## TASK INSTRUCTIONS
Search the entries for the word "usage". Copy every line where it turns up.

*** DATA EXCERPTS Section Begins ***

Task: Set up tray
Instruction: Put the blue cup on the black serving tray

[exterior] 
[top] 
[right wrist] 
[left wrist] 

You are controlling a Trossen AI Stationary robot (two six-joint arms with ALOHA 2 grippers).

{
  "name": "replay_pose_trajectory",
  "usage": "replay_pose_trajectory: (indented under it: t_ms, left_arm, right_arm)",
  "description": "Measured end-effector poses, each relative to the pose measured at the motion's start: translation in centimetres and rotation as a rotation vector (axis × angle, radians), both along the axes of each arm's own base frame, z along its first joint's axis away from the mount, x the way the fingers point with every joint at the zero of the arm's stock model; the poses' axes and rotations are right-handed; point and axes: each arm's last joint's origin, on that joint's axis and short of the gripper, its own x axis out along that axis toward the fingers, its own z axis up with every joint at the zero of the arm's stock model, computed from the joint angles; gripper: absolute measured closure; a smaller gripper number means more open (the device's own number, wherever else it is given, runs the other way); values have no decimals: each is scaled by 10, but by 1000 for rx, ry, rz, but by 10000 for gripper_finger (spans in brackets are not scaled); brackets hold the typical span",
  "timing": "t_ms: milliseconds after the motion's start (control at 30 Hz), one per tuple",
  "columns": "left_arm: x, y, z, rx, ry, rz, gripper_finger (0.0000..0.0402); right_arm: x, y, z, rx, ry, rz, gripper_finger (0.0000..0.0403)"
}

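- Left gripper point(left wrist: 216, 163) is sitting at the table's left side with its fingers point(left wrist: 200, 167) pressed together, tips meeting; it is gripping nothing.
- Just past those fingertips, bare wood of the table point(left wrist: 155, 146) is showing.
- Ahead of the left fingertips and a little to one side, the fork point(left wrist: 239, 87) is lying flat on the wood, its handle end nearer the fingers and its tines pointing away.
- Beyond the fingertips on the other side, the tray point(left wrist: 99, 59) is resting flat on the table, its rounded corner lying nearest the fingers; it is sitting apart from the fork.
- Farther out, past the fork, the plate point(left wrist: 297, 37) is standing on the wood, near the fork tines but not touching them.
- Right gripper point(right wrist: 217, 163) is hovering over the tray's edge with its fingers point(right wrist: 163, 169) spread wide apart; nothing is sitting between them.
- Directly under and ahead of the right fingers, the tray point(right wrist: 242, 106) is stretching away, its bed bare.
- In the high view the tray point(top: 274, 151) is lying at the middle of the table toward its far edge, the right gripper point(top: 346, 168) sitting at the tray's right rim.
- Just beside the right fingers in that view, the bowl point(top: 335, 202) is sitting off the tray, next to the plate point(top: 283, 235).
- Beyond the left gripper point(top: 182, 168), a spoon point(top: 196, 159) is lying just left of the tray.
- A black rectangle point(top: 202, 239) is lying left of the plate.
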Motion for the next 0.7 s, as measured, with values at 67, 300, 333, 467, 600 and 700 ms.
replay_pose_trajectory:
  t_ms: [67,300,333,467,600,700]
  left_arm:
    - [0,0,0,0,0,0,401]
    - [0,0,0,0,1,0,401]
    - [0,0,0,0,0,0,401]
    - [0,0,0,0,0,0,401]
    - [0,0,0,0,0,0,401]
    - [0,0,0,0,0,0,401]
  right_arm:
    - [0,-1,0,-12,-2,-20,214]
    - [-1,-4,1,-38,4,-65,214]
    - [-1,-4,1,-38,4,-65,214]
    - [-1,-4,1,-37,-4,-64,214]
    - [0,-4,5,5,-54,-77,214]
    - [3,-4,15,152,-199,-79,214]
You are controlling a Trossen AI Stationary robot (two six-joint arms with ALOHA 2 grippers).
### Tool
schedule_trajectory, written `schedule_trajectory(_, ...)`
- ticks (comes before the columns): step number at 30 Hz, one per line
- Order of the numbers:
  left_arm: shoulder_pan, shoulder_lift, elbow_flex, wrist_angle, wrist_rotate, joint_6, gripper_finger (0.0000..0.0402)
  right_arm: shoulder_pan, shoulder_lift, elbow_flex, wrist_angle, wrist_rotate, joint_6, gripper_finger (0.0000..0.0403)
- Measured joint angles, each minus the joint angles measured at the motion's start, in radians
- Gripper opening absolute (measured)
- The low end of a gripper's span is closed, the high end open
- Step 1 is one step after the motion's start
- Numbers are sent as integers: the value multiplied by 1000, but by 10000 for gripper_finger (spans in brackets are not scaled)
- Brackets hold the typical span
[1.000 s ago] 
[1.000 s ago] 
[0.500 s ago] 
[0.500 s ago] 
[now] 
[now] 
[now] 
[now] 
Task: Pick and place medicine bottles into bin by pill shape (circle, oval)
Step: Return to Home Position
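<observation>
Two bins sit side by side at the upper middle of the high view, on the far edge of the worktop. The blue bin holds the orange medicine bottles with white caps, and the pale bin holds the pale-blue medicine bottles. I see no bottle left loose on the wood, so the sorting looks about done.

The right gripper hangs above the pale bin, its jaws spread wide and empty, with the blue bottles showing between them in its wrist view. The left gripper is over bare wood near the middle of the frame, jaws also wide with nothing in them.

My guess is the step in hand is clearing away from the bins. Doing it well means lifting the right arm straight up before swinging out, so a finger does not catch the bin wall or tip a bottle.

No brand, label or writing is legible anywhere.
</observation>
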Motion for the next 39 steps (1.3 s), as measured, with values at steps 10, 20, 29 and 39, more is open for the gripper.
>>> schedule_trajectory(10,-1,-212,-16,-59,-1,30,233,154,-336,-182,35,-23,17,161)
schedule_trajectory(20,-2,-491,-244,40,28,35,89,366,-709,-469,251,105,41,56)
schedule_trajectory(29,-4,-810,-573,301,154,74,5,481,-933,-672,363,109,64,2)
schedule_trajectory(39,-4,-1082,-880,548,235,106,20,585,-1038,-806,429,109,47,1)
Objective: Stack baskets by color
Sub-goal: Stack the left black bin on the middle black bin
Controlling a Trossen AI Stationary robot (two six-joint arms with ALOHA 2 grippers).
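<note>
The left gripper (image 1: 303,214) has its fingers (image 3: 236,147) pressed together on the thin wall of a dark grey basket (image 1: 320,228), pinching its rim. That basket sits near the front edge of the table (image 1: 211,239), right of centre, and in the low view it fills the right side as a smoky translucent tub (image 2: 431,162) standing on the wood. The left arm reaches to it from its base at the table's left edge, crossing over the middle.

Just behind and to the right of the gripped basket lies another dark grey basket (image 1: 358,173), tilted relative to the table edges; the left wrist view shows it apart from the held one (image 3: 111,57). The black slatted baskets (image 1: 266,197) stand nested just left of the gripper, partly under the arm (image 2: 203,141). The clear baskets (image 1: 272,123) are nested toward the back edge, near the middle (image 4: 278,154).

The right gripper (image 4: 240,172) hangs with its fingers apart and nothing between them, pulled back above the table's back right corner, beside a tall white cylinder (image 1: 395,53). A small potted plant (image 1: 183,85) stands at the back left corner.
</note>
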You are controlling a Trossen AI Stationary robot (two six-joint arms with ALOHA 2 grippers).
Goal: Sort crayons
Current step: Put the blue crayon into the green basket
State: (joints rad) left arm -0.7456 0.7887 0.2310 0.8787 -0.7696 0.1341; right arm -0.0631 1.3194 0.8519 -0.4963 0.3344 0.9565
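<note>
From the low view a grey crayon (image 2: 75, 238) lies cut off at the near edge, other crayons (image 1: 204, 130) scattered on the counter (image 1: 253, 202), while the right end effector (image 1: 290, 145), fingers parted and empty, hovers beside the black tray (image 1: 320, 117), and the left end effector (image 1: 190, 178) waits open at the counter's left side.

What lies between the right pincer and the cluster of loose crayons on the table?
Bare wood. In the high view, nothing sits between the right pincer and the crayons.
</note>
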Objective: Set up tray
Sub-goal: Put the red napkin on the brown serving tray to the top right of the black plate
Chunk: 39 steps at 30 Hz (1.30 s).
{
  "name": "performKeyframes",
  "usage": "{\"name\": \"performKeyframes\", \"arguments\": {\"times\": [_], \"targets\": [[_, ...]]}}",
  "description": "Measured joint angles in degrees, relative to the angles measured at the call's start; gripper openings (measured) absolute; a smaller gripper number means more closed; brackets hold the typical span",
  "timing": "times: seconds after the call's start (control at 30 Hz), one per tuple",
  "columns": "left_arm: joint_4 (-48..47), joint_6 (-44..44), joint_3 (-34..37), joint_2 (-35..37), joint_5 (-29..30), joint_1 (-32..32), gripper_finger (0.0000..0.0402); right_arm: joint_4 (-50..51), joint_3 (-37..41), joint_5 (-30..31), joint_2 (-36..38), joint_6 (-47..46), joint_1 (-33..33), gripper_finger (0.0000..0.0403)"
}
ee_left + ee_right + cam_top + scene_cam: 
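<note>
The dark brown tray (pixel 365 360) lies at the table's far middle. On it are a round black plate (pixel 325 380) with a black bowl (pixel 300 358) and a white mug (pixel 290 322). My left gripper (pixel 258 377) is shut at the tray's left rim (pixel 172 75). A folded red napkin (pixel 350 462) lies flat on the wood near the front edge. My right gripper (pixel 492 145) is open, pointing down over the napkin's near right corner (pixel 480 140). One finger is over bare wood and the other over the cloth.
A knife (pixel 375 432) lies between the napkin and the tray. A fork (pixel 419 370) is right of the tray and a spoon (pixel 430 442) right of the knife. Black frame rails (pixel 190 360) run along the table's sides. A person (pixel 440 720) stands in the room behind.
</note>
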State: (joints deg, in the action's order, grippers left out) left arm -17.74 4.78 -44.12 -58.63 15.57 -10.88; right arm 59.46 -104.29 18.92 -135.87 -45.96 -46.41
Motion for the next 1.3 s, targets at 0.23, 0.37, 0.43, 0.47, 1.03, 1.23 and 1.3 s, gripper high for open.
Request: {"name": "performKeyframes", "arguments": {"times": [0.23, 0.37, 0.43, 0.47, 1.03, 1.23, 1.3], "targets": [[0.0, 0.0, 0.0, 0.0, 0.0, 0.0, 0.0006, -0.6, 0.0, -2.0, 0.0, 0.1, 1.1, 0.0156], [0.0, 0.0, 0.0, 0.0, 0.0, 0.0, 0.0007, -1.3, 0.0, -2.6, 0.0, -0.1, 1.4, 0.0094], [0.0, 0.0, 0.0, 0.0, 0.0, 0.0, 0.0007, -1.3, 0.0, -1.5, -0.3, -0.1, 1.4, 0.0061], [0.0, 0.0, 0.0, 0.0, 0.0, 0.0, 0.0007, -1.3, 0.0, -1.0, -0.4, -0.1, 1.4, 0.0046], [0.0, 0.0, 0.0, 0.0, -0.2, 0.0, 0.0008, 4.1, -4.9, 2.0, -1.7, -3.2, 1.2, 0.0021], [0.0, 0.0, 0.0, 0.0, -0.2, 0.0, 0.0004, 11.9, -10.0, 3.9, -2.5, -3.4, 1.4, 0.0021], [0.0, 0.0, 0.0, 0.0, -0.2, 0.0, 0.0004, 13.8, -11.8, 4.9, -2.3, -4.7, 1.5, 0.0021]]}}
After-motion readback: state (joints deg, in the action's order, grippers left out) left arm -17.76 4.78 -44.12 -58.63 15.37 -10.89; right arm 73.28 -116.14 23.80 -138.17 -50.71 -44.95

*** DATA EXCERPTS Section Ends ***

## FINISHED EXERCISE
  "usage": "replay_pose_trajectory: (indented under it: t_ms, left_arm, right_arm)",
  "usage": "{\"name\": \"performKeyframes\", \"arguments\": {\"times\": [_], \"targets\": [[_, ...]]}}",

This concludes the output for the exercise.